Aslında Amerika gibi güçlü olmak, demokrasiye, insan haklarına değer vermek, geleceğe yönelik tasavvurları olmak ama devlet adına da sıkı, çok sıkı denetim sahibi olmak kötü bir şey değildir. Gel gelelim biz Türküz ve kimseye benzemeyiz. Her şeyi de kendimize uydurarak uygularız. Sadece Amerika değil, hemen her devlet başka ülkelerden insanları çeşitli şartlarda vatandaşlığa kabul eder. Türkiye de başka insanları vatandaşlığa kabul ediyor ama çok ucuza kabul ediyor. Söz gelimi 500 bin dolar ya da 250 bin dolar verip bir ev alana vatandaşlık veriliyormuş. İşin resmi kayıtlarını görmedim. Basından öğrendiğim bilgiyle düşünüyorum. Başka ülkelerde ev almak değil, iş yeri açmak şartı varmış. Olmak istediğimiz Amerika’da işyeri yatırımı yapma şartı varmış. Beş yıldan önce de vatandaşlığa geçmek belli şartlar dışında olanaksızmış. Bence devlet başka ülkelerin insanlarını T.C. vatandaşlığına alırken iş alanı açma şartını getirmeli. Emlak için harcanan para evet ülkeye giren paradır ama atıl paradır.

Göçmenlere iş kurma kredisi

Başka ülkelerden gelen insanlara iyilik, ikram yapmak dini kaynaklarımızın emridir ama, yerli vatandaşların yükünü artırmadan iyilik yapmak gerek. Göçmenlere işyeri açma kıredisi veriliyor, beş yıl gelir vergisi alınmıyor, yabancı işçi çalıştırmasına, sgk pirimi ödememesine göz yumuluyorsa yerli esnafa da nefes alabilecekleri alan bırakmak gerek. Esasında her türlü insan ilişkilerinde karşımızdaki insana dar bir oyun alanı bırakmak şart. İnsanı çok dar alana hapsettiğinizde çaresizlikle hiç yapmayacakları davranışları yapabilirler. Malum ‘kediyi çok sıkıştırma yüzünü tırmalar’ şeklinde bir atasözümüz vardır.

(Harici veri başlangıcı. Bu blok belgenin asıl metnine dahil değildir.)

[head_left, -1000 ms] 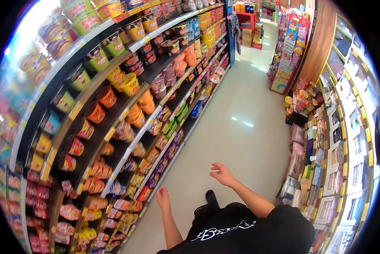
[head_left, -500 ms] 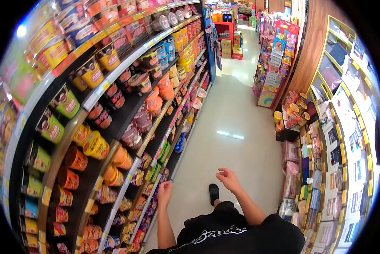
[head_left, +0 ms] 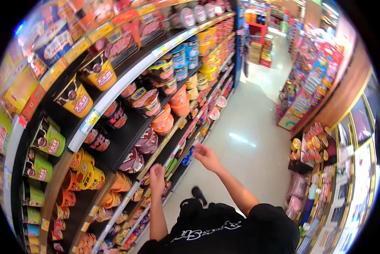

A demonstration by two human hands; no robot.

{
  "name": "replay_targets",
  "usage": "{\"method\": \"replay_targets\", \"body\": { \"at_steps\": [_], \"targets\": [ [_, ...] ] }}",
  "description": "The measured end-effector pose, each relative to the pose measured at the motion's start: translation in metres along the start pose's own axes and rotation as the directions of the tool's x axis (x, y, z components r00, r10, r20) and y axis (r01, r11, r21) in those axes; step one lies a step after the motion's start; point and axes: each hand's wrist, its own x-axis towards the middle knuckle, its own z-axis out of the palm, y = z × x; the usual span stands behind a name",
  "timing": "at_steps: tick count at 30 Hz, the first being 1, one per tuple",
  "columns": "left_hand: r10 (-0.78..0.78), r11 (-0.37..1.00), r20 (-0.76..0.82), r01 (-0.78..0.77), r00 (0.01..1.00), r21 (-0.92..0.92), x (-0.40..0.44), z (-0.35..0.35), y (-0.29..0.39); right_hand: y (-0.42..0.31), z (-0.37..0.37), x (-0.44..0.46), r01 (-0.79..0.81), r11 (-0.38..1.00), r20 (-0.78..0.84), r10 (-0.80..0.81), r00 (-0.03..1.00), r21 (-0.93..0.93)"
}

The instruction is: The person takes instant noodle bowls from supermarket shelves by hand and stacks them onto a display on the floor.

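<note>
My left hand (head_left: pixel 157 180) is raised in front of the lower shelves, its fingers loosely bent and nothing visible in it. Farther right, over the edge of the aisle, my right hand (head_left: pixel 207 157) is held out with its fingers extended and empty. Neither hand appears to touch the goods. Around the left hand are maroon noodle bowls (head_left: pixel 146 142), orange noodle tubs (head_left: pixel 122 183) and a blue packet (head_left: pixel 187 155). Higher on the shelves stand yellow noodle cups (head_left: pixel 76 100), green noodle cups (head_left: pixel 50 142) and blue noodle tubs (head_left: pixel 179 62).
The tiled aisle floor (head_left: pixel 253 114) runs ahead between the shelves. On the right are a colourful snack display (head_left: pixel 312 80), a low stand of packaged cups (head_left: pixel 315 146) and shelves of folded textiles (head_left: pixel 315 199). A red display stand (head_left: pixel 257 34) is farther off.
The view has turned left and come closer to the noodle shelves. Both hands appear higher in view and farther left, against the shelves. The feet have changed position.
</note>
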Motion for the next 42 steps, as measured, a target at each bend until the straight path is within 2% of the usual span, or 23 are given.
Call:
{"method": "replay_targets", "body": {
  "at_steps": [1, 4, 5, 8, 10, 12, 14, 15, 16, 17, 18, 19, 20, 21, 23, 24, 26, 30, 33, 38, 40, 41, 42],
  "targets": [
    [0.016, 0.997, -0.02, -0.017, 1.0, -0.081, 0.018, 0.006, 0.022, 0.001, 0.003, 0.025, 0.024, 0.999, 0.021, -0.024, 0.999, 0.032],
    [0.12, 0.977, -0.141, -0.142, 0.983, -0.156, 0.08, 0.021, 0.06, -0.025, 0.013, 0.087, 0.022, 0.998, 0.037, -0.019, 0.999, -0.063],
    [0.138, 0.968, -0.181, -0.171, 0.974, -0.182, 0.099, 0.027, 0.071, -0.021, 0.017, 0.108, 0.112, 0.987, 0.03, -0.109, 0.994, -0.113],
    [0.2, 0.929, -0.312, -0.281, 0.929, -0.24, 0.161, 0.036, 0.072, -0.028, 0.028, 0.163, 0.041, 0.995, 0.059, -0.036, 0.998, -0.092],
    [0.197, 0.935, -0.379, -0.29, 0.904, -0.206, 0.195, 0.038, 0.089, -0.048, 0.035, 0.196, 0.005, 0.988, 0.084, 0.008, 0.996, -0.157],
    [0.196, 0.929, -0.471, -0.317, 0.86, -0.193, 0.224, 0.042, 0.1, -0.043, 0.042, 0.233, 0.12, 0.97, 0.049, -0.113, 0.992, -0.211],
    [0.105, 0.893, -0.456, -0.286, 0.884, -0.348, 0.243, 0.048, 0.118, -0.04, 0.053, 0.262, 0.2, 0.979, -0.022, -0.201, 0.979, -0.049],
    [0.11, 0.943, -0.433, -0.231, 0.895, -0.238, 0.251, 0.047, 0.115, -0.042, 0.055, 0.27, 0.17, 0.984, -0.012, -0.17, 0.985, -0.05],
    [0.117, 0.927, -0.446, -0.259, 0.887, -0.273, 0.257, 0.05, 0.114, -0.045, 0.057, 0.278, 0.142, 0.989, 0.006, -0.141, 0.99, -0.05],
    [0.133, 0.948, -0.461, -0.249, 0.877, -0.201, 0.257, 0.051, 0.115, -0.047, 0.06, 0.282, 0.095, 0.995, 0.031, -0.094, 0.995, -0.023],
    [0.144, 0.965, -0.479, -0.23, 0.866, -0.125, 0.253, 0.051, 0.114, -0.067, 0.068, 0.276, 0.062, 0.993, 0.049, -0.067, 0.997, 0.1],
    [0.148, 0.941, -0.496, -0.277, 0.856, -0.196, 0.252, 0.056, 0.108, -0.061, 0.071, 0.278, 0.092, 0.987, 0.052, -0.1, 0.994, 0.13],
    [0.156, 0.955, -0.509, -0.261, 0.847, -0.143, 0.246, 0.061, 0.103, -0.05, 0.069, 0.278, 0.117, 0.98, 0.057, -0.128, 0.99, 0.163],
    [0.201, 0.972, -0.533, -0.234, 0.822, 0.006, 0.235, 0.067, 0.103, -0.036, 0.066, 0.278, 0.131, 0.975, 0.024, -0.138, 0.99, 0.181],
    [0.235, 0.951, -0.565, -0.308, 0.791, -0.036, 0.199, 0.079, 0.129, -0.061, 0.061, 0.251, 0.13, 0.967, 0.055, -0.145, 0.988, 0.221],
    [0.255, 0.94, -0.561, -0.338, 0.787, -0.047, 0.184, 0.084, 0.12, -0.069, 0.058, 0.236, 0.12, 0.958, 0.1, -0.151, 0.984, 0.262],
    [0.386, 0.909, -0.647, -0.389, 0.658, 0.146, 0.141, 0.093, 0.127, -0.062, 0.055, 0.211, 0.113, 0.945, 0.17, -0.171, 0.971, 0.308],
    [0.371, 0.919, -0.809, -0.31, 0.457, 0.246, 0.041, 0.116, 0.121, -0.056, 0.043, 0.148, -0.054, 0.964, 0.515, -0.091, 0.852, 0.26],
    [0.342, 0.932, -0.902, -0.216, 0.264, 0.29, -0.038, 0.142, 0.118, -0.044, 0.046, 0.091, -0.142, 0.963, 0.68, -0.054, 0.731, 0.229],
    [0.302, 0.953, -0.95, -0.014, -0.08, 0.304, -0.172, 0.176, 0.125, -0.046, 0.054, -0.028, -0.322, 0.927, 0.905, -0.04, 0.423, 0.191],
    [0.293, 0.955, -0.938, 0.092, -0.182, 0.281, -0.223, 0.184, 0.133, -0.053, 0.061, -0.078, -0.395, 0.908, 0.953, -0.014, 0.302, 0.138],
    [0.316, 0.947, -0.918, 0.134, -0.24, 0.291, -0.247, 0.187, 0.138, -0.052, 0.065, -0.1, -0.344, 0.93, 0.973, -0.052, 0.227, 0.13],
    [0.31, 0.95, -0.896, 0.132, -0.318, 0.282, -0.269, 0.19, 0.138, -0.052, 0.07, -0.124, -0.366, 0.925, 0.986, -0.05, 0.161, 0.107]
  ]
}}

Şartlar gözden geçirilmeli

Küçük Amerika olacaksak, eğitimöğretim için gelen yabancılara Türk edebiyatını, Türk destanlarını, efsanelerini okutmak ve öğretmek şart. Türk adet ve törelerini, Türk değer yargılarını, Türk tarihini öğretmek zorunlu olmalı. Türkiye’de hiçbir cürüm olayına karışmadan beş yıl kalan kişi isterse vatandaşlık için talepte bulunabilmeli. Eğitimi-öğretimi olmayanlar sadece sadaka babından yararlanabilmeli, başka haklara ulaştırılmamalı. Bir meslek ve marifeti olmayan hiç kimse de vatandaşlığa kabul edilmemeli. Sıcak para getirene de gösterilen alanda, gösterilen sektörde üretim imkeanı verilmeli. O da beş yıl boyunca üretime devam ederse vatandaşlık talebine olumlu karşılık verilmeli. Umarım yönetenlerimiz T.C. vatandaşlığına kabul edilme şartlarını yeniden gözden geçirerek bir iyileştirme, devlet ve millet adına bir iyileştirme yaparlar.